Madame, puis-je espérer…

LA MARQUISE.

Oui, monsieur, et j’en suis enchantée. Le ciel ne m’a point accordé d’enfant ; et de cet instant-ci je crois avoir une fille et un gendre. Monsieur, je vous l’accorde.

MADEMOISELLE ADÉLAÏDE, en donnant sa main.

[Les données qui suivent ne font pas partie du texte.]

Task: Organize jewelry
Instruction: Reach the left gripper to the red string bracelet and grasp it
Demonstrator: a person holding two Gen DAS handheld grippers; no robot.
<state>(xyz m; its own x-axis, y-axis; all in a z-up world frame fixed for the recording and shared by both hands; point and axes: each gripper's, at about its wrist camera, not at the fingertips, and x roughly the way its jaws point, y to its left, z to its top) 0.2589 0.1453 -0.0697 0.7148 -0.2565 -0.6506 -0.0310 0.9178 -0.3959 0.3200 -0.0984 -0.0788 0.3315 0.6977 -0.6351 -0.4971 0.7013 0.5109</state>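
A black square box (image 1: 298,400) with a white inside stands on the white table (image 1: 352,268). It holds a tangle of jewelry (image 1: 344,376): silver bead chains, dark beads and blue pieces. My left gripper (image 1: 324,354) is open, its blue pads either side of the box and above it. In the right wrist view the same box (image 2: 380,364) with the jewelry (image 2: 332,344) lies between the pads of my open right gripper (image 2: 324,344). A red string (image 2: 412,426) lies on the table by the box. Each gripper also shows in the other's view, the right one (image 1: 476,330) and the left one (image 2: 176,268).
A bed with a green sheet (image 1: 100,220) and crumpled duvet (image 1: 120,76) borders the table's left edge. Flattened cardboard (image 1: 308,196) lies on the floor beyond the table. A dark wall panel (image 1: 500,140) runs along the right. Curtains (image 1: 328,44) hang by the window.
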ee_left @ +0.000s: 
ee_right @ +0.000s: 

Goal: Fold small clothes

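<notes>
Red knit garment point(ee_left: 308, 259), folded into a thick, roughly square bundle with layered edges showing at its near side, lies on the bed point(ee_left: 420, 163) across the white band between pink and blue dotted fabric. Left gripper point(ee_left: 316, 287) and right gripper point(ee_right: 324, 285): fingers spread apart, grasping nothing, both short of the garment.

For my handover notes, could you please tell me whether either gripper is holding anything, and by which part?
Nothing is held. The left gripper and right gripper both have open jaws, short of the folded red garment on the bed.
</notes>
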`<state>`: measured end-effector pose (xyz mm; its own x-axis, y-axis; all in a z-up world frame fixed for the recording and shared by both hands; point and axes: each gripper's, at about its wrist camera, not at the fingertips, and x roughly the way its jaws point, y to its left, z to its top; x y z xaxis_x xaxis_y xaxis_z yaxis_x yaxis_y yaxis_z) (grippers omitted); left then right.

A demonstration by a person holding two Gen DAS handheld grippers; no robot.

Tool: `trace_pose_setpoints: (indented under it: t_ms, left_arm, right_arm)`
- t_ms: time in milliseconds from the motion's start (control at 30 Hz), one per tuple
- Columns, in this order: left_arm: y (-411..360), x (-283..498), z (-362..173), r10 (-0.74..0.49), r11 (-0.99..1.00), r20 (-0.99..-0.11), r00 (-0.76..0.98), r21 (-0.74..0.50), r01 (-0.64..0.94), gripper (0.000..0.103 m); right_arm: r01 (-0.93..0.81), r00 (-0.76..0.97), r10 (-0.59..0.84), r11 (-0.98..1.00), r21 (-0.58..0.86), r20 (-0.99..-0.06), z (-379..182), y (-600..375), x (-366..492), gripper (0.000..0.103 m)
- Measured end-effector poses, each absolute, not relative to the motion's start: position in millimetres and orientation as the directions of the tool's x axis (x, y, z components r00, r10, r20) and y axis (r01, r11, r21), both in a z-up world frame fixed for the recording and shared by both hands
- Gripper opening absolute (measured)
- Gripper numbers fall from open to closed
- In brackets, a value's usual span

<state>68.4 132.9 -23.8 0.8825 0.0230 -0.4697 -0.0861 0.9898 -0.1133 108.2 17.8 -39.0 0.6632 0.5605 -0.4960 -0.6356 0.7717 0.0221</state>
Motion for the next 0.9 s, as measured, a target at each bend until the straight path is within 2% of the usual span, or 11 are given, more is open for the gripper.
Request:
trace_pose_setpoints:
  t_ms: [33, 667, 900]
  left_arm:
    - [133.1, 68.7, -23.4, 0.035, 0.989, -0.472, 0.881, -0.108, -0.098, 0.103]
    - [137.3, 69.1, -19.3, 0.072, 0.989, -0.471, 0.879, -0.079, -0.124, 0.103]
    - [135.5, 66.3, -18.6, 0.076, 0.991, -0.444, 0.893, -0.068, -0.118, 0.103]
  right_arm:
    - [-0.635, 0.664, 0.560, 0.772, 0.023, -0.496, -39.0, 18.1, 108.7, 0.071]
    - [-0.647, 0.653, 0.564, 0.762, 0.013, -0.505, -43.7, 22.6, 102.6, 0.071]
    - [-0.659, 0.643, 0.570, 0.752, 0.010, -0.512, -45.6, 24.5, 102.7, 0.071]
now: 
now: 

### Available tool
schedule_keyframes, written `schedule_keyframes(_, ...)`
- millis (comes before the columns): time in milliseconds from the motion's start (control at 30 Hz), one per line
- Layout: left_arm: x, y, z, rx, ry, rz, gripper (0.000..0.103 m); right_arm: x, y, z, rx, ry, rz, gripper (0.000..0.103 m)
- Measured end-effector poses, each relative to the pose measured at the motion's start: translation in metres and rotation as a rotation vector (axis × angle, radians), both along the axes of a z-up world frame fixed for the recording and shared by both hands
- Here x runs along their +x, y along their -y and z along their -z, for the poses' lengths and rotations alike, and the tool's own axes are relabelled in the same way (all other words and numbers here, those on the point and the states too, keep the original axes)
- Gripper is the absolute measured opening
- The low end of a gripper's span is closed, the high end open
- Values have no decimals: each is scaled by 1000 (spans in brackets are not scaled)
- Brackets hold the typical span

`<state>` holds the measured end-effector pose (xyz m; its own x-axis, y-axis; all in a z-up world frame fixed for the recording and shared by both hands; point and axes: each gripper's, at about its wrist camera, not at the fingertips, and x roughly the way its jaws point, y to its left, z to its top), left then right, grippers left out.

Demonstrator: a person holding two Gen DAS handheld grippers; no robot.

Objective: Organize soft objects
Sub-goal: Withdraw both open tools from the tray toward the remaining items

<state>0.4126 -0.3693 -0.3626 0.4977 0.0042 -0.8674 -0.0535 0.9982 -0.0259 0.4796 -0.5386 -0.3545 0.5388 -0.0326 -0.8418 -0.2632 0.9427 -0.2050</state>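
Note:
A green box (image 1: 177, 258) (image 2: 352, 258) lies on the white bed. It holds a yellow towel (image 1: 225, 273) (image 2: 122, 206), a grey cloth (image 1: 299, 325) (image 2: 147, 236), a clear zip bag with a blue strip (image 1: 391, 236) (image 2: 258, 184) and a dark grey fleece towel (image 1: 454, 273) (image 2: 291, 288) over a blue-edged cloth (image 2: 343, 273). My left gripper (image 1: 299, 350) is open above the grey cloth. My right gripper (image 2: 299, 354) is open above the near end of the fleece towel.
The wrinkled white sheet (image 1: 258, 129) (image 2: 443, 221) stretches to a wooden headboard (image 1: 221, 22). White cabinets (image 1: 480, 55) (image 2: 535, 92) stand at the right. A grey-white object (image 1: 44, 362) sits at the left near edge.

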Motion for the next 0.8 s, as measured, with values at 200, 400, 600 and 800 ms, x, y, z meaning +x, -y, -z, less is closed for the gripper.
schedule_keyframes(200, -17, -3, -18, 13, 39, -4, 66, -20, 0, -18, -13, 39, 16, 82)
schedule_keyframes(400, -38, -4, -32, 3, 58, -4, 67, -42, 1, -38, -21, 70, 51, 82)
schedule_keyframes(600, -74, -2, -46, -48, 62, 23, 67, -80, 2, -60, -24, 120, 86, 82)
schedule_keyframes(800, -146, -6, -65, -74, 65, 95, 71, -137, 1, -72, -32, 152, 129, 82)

C’est autant par inclination que par obéissance.

LE MARQUIS.

Cela doit être. (À la marquise.) Ma nièce est charmante !

LA MARQUISE.

Je suis bien trompée, si mademoiselle n’a pas beaucoup d’esprit ; et je suis sûre que, sans détours, sans finesse, elle n’en fera usage que pour se garantir de la finesse des autres, pour bien régler sa maison, et faire le bonheur de son mari.

M. DÉTIEULETTE.

Si mademoiselle avait besoin d’un modèle, je suis assuré, madame, qu’elle le trouverait en vous.

LA MARQUISE.

Oui, monsieur, oui, monsieur ; la finesse n’est bonne à rien. Point de finesse, point de finesse ; on en est toujours la dupe.

LE MARQUIS.

Et surtout avec moi.

LA MARQUISE.

Ah ! monsieur de Clainville ! ah ! comme j’ai eu tort !

LE MARQUIS.

Quoi ?

LA MARQUISE.

Passons chez vous.

GOTTE, les regarde partir, et dit :

Ah ! si cette aventure pouvait la guérir de ses finesses ! Que de femmes ! que de femmes à qui, pour être corrigées, il en a coûté davantage !


fin de la gageure imprévue
.
  1. Sic, quoique la première édition porte la date de 1768.